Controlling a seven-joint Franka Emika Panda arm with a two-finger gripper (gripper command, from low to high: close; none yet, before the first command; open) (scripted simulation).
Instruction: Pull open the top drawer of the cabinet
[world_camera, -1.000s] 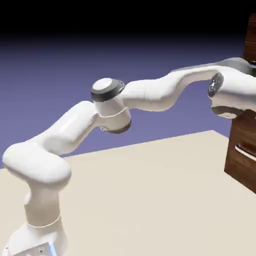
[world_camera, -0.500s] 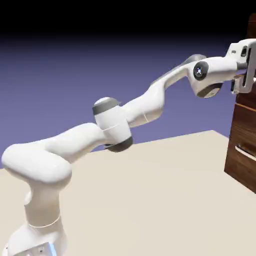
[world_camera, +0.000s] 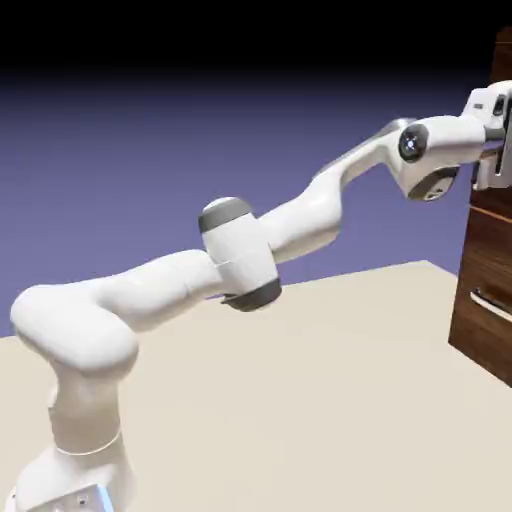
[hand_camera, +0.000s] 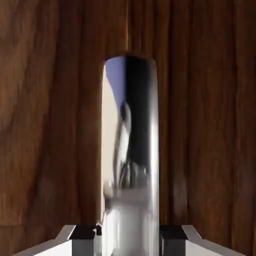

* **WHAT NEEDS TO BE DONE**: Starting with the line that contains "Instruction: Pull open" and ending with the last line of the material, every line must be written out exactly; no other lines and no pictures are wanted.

* **OUTPUT OF THE EXERCISE**:
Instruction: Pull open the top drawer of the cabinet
[world_camera, -1.000s] 
[world_camera, -0.500s] 
[world_camera, +0.000s] 
[hand_camera, +0.000s] 

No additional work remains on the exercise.